Distruzione-risurrezione: un binomio che attraversa anche la nostra povera vita.
Con quella frase Gesù ci mette davanti il collegamento audace tra il tempio e il suo corpo.
Mi sembra molto interessante anche l’ultimo versetto: “Quando fu risuscitato dai morti, i suoi discepoli si ricordarono che aveva detto questo, e credettero alla Scrittura e alla parola detta da Gesù”, soprattutto per il binomio: fede nella “Scrittura-Parola di Gesù”, insieme, inscindibili.
Nel testo di oggi non ci sono citazioni della scrittura. Forse si riferisce al v. del salmo di cui si sono ricordati ieri i discepoi (v.17 “lo zelo per la tua casa mi divorerà”). La fede scaturirà dalla Pasqua e illuminerà tutto: le parole di Gesù e tutta la Scrittura. Allora potranno e ripercorrere, ricordare (con l’aiuto dello S.Santo) tutto quello che lui gli ha detto e ripercorre, rileggere, riascoltare tutta la scrittura, alla luce della Pasqua, per sempre!

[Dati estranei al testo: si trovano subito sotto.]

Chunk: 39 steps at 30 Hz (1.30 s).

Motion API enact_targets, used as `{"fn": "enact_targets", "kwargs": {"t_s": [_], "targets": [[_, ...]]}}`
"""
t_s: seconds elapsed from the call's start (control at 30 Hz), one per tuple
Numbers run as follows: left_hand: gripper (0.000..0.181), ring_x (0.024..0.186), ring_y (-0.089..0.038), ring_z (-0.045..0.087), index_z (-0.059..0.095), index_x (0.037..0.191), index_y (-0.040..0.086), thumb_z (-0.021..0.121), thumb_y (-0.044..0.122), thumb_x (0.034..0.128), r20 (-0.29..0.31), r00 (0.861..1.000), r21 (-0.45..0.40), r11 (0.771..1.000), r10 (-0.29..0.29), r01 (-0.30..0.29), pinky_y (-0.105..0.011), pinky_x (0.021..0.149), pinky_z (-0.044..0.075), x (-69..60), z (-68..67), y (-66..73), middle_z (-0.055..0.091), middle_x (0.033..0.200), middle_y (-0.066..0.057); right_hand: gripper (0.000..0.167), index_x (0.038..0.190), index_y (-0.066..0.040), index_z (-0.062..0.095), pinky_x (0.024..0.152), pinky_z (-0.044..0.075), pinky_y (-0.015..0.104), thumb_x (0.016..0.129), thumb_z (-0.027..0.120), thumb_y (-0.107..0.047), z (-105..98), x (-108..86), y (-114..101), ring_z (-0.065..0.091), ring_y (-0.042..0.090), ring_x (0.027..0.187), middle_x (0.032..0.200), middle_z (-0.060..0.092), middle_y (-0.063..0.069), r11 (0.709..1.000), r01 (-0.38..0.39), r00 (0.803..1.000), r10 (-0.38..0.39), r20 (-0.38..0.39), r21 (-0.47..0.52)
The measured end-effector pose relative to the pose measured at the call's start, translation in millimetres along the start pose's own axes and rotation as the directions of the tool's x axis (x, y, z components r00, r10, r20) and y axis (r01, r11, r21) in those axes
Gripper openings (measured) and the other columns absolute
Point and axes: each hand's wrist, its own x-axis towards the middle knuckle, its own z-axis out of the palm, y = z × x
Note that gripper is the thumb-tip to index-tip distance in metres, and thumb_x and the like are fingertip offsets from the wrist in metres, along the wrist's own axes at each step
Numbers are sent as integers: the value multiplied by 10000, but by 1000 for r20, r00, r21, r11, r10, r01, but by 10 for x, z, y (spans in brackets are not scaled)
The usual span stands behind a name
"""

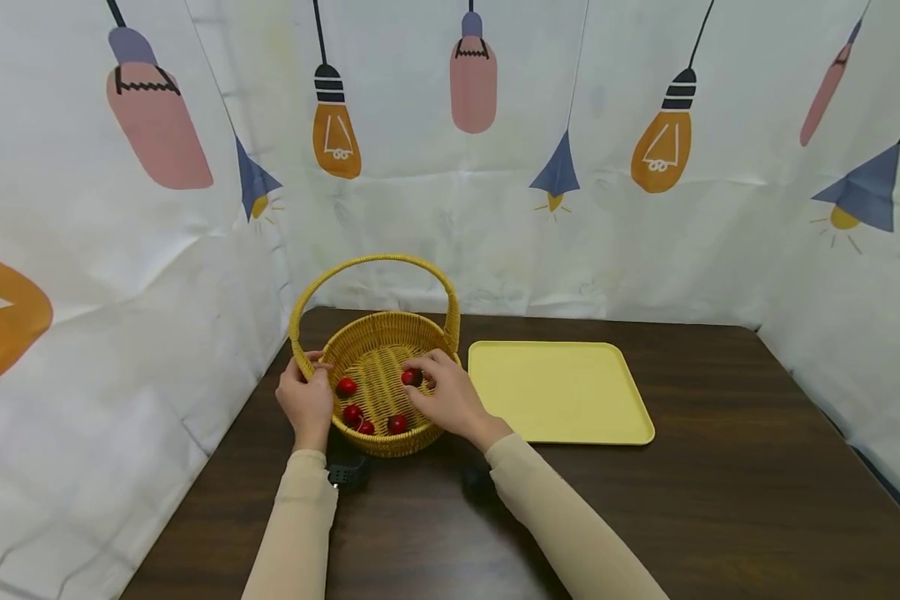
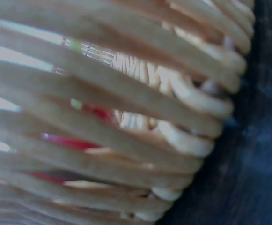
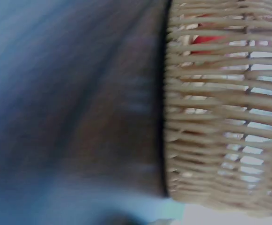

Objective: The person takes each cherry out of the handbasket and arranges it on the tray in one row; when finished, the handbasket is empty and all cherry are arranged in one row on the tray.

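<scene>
A yellow woven basket [image 1: 393, 446] with a tall arched handle [image 1: 375, 257] stands on the table. My left hand [image 1: 306, 406] grips its left rim by the foot of the handle. Over the right part of the basket, my right hand [image 1: 447, 396] pinches a small round red fruit [image 1: 410, 377], like a cherry, between thumb and fingers. Several similar fruits, one of them a red fruit [image 1: 397, 424] near the front wall, lie on the basket floor. Both wrist views show the basket's weave [image 2: 126, 93] [image 3: 220, 101] up close, with red glimpsed through the gaps.
To the right of the basket, a yellow rectangular tray [image 1: 558, 392] lies flat on the dark wooden table [image 1: 720, 467]. A white curtain [image 1: 435, 208] printed with lamps surrounds the back and sides. Dark wrist devices [image 1: 350, 473] sit beneath the forearms.
</scene>
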Motion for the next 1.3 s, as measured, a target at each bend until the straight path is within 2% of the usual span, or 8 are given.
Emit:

La domanda posta a Gesù dai giudei – “Quale segno ci mostri per fare queste cose?” – è interessante perchè ci aiuta a considerare i due volti che per l’Evangelista hanno i segni. Il primo l’abbiamo già sottolineato dicendo che per Giovanni tutti i “miracoli” sono segni, e cioè non sono conclusi in se stessi, ma rimandano al loro significato più profondo, connesso intimamente con la persona e l’opera del Signore. Il secondo volto del “segno” è che non “serve” a confermare la fede, ma se mai la esige proprio per poter essere letto in profondità. Si potrebbe dire quindi che mentre i giudei chiedono i segni per avere delle prove, Gesù dona segni che solo nella fede possono venire letti in profondità.
E’ in questo orizzonte che cogliamo quindi il segno che Gesù offre: “Distruggete questo tempio e in tre giorni lo farò risorgere”(ver.19). Superando ogni considerazione di tecnica edilizia, il ver.21 chiarisce:”Ma Egli parlava del tempio del suo corpo”. In questo modo Gesù lascia ai suoi interlocutori tutta la responsabilità della loro fede. E soprattutto sviluppa ulteriormente le sue affermazioni dei versetti precedenti, mostrando che il suo gesto nei confronti dei venditori e dei loro animali, e nei confronti dei cambiavalute, voleva proclamare la presenza del Tempio Nuovo, quello che si rivelerà pienamente nella sua risurrezione, quando anche la “Scrittura”, citata al ver.22, illuminata dalla Pasqua di Gesù, rivelerà il suo annuncio profetico rispetto a questo volto nuovo dell’incontro e della comunione tra Dio e l’umanità.
L’espressione “far risorgere” è espressa con un verbo che solitamente vuol dire svegliarsi, levarsi, come verbo intransitivo, e come verbo transitivo significa sollevare, innalzare, e quindi appunto edificare. Possiamo qui fare due osservazioni. La prima riguarda questa edificazione; solitamente quando si parla di risurrezione Colui che fa risorgere è Dio. Qui l’azione ha Gesù come soggetto. La seconda nota forte è che il verbo significa quindi “far sorgere” più che “far risorgere”. Mi chiedo se questo non voglia rimarcare che quel Tempio nuovo è proprio una realtà assolutamente nuova. Con conseguenze enormi sia per quello che riguarda la “religione”, sia per come questo porti a considerazioni straordinarie e inusuali circa la realtà e il mistero di quella cosa povera che è il “corpo”.
Dio ti benedica. E tu benedicimi. Tuo. Giovanni.